Your objective - The data should be duplicated exactly, with every word kept as it is.
=== Section Start ===
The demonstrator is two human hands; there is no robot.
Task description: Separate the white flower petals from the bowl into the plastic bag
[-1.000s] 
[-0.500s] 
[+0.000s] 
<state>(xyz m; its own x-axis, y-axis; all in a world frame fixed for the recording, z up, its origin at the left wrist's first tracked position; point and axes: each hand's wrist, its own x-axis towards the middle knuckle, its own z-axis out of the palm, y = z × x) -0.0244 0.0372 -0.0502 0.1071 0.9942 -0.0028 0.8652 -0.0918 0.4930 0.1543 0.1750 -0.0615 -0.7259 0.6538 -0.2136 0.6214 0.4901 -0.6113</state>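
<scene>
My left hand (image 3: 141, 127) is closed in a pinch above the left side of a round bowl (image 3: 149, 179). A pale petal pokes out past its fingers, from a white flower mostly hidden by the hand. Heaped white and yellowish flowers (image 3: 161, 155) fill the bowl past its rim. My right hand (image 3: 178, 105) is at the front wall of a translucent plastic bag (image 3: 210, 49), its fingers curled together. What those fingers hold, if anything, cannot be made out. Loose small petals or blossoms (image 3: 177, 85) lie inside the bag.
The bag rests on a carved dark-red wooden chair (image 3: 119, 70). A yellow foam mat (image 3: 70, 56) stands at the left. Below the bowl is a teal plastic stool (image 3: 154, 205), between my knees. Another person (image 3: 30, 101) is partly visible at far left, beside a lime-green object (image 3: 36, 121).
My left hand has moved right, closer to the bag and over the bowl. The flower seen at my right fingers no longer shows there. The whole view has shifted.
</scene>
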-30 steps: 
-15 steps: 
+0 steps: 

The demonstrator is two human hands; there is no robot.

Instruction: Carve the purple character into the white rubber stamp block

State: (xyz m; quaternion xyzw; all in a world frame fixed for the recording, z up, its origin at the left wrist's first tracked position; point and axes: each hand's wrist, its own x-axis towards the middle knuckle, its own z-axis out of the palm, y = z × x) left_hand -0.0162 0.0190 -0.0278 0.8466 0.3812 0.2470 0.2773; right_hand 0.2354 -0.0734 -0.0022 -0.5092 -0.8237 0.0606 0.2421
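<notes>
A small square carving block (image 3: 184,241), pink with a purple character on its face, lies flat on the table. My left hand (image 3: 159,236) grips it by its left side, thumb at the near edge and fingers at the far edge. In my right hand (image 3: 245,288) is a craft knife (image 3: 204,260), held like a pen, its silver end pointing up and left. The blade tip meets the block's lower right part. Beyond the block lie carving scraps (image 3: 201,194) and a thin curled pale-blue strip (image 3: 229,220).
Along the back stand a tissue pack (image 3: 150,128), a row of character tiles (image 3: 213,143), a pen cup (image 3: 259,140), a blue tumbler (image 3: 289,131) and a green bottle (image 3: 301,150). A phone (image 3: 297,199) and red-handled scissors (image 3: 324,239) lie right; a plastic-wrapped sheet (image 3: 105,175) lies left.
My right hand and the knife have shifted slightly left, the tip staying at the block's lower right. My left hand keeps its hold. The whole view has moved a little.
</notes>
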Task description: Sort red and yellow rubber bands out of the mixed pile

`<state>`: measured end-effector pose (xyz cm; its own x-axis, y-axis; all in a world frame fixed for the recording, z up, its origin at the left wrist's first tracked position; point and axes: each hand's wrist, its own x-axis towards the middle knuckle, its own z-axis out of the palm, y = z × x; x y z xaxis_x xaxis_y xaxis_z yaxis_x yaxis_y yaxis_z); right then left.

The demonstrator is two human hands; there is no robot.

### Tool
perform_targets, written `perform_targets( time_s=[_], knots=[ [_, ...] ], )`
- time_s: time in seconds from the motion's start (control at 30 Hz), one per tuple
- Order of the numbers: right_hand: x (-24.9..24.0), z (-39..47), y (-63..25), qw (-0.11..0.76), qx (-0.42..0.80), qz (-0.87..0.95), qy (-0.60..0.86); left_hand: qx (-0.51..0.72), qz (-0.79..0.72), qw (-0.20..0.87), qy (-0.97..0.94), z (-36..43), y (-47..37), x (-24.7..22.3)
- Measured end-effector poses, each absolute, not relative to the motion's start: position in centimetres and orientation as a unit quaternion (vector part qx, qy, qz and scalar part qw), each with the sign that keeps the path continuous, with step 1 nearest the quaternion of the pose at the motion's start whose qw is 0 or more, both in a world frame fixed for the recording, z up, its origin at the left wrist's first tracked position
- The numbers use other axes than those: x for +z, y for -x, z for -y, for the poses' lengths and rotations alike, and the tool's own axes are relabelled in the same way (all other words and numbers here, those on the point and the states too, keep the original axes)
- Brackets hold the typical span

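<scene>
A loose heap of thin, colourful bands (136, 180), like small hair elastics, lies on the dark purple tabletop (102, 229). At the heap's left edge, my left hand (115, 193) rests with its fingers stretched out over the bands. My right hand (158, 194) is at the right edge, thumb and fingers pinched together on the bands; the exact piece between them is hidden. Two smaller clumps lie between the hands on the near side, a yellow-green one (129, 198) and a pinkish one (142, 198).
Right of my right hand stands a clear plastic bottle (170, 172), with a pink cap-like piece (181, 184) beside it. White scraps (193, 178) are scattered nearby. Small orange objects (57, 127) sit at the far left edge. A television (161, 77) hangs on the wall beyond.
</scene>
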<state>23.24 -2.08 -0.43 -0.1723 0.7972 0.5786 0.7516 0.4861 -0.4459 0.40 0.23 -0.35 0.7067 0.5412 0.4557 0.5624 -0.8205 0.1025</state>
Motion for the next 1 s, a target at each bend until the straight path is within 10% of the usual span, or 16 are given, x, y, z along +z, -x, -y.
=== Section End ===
Result -
The demonstrator is two human hands; there is no robot.
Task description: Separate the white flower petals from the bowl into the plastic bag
[-1.000s] 
[-0.500s] 
[+0.000s] 
<state>(xyz m; its own x-axis, y-axis; all in a world frame fixed for the recording, z up, its origin at the left wrist's first tracked position; point and axes: each hand's wrist, its own x-axis towards the middle knuckle, its own z-axis out of the palm, y = z × x) -0.0244 0.0372 -0.0502 0.1071 0.9942 -0.0028 0.8652 -0.0918 0.4930 0.1543 0.1750 -0.0615 -0.7259 0.6538 -0.2136 0.6214 0.4901 -0.6113</state>
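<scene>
My left hand (image 3: 141, 127) is closed in a pinch above the left side of a round bowl (image 3: 149, 179). A pale petal pokes out past its fingers, from a white flower mostly hidden by the hand. Heaped white and yellowish flowers (image 3: 161, 155) fill the bowl past its rim. My right hand (image 3: 178, 105) is at the front wall of a translucent plastic bag (image 3: 210, 49), its fingers curled together. What those fingers hold, if anything, cannot be made out. Loose small petals or blossoms (image 3: 177, 85) lie inside the bag.
The bag rests on a carved dark-red wooden chair (image 3: 119, 70). A yellow foam mat (image 3: 70, 56) stands at the left. Below the bowl is a teal plastic stool (image 3: 154, 205), between my knees. Another person (image 3: 30, 101) is partly visible at far left, beside a lime-green object (image 3: 36, 121).
My left hand has moved right, closer to the bag and over the bowl. The flower seen at my right fingers no longer shows there. The whole view has shifted.
</scene>
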-30 steps: 
-15 steps: 
+0 steps: 

The demonstrator is two human hands; there is no robot.

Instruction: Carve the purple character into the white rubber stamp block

State: (xyz m; quaternion xyzw; all in a world frame fixed for the recording, z up, its origin at the left wrist's first tracked position; point and axes: each hand's wrist, its own x-axis towards the middle knuckle, its own z-axis out of the palm, y = z × x) left_hand -0.0162 0.0190 -0.0278 0.8466 0.3812 0.2470 0.2773; right_hand 0.2354 -0.0734 -0.0022 -0.5092 -0.8237 0.0606 0.2421
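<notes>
A small square carving block (image 3: 184,241), pink with a purple character on its face, lies flat on the table. My left hand (image 3: 159,236) grips it by its left side, thumb at the near edge and fingers at the far edge. In my right hand (image 3: 245,288) is a craft knife (image 3: 204,260), held like a pen, its silver end pointing up and left. The blade tip meets the block's lower right part. Beyond the block lie carving scraps (image 3: 201,194) and a thin curled pale-blue strip (image 3: 229,220).
Along the back stand a tissue pack (image 3: 150,128), a row of character tiles (image 3: 213,143), a pen cup (image 3: 259,140), a blue tumbler (image 3: 289,131) and a green bottle (image 3: 301,150). A phone (image 3: 297,199) and red-handled scissors (image 3: 324,239) lie right; a plastic-wrapped sheet (image 3: 105,175) lies left.
My right hand and the knife have shifted slightly left, the tip staying at the block's lower right. My left hand keeps its hold. The whole view has moved a little.
</notes>
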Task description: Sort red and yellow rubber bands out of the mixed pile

`<state>`: measured end-effector pose (xyz cm; its own x-axis, y-axis; all in a world frame fixed for the recording, z up, its origin at the left wrist's first tracked position; point and axes: each hand's wrist, its own x-axis towards the middle knuckle, its own z-axis out of the palm, y = z × x; x y z xaxis_x xaxis_y xaxis_z yaxis_x yaxis_y yaxis_z); right then left.

The demonstrator is two human hands; there is no robot.

### Tool
perform_targets, written `perform_targets( time_s=[_], knots=[ [_, ...] ], )`
- time_s: time in seconds from the motion's start (control at 30 Hz), one per tuple
- Order of the numbers: right_hand: x (-24.9..24.0), z (-39..47), y (-63..25), qw (-0.11..0.76), qx (-0.42..0.80), qz (-0.87..0.95), qy (-0.60..0.86); left_hand: qx (-0.51..0.72), qz (-0.79..0.72), qw (-0.20..0.87), qy (-0.97..0.94), z (-36..43), y (-47..37), x (-24.7..22.3)
- Measured end-effector poses, each absolute, not relative to the motion's start: position in centimetres and orientation as a unit quaternion (vector part qx, qy, qz and scalar part qw), each with the sign that keeps the path continuous, with step 1 nearest the quaternion of the pose at the motion's start whose qw is 0 or more, both in a world frame fixed for the recording, z up, its origin at the left wrist's first tracked position
- The numbers use other axes than those: x for +z, y for -x, z for -y, for the poses' lengths and rotations alike, and the tool's own axes are relabelled in the same way (all other words and numbers here, those on the point and the states too, keep the original axes)
- Brackets hold the typical span

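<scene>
A loose heap of thin, colourful bands (136, 180), like small hair elastics, lies on the dark purple tabletop (102, 229). At the heap's left edge, my left hand (115, 193) rests with its fingers stretched out over the bands. My right hand (158, 194) is at the right edge, thumb and fingers pinched together on the bands; the exact piece between them is hidden. Two smaller clumps lie between the hands on the near side, a yellow-green one (129, 198) and a pinkish one (142, 198).
Right of my right hand stands a clear plastic bottle (170, 172), with a pink cap-like piece (181, 184) beside it. White scraps (193, 178) are scattered nearby. Small orange objects (57, 127) sit at the far left edge. A television (161, 77) hangs on the wall beyond.
</scene>
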<state>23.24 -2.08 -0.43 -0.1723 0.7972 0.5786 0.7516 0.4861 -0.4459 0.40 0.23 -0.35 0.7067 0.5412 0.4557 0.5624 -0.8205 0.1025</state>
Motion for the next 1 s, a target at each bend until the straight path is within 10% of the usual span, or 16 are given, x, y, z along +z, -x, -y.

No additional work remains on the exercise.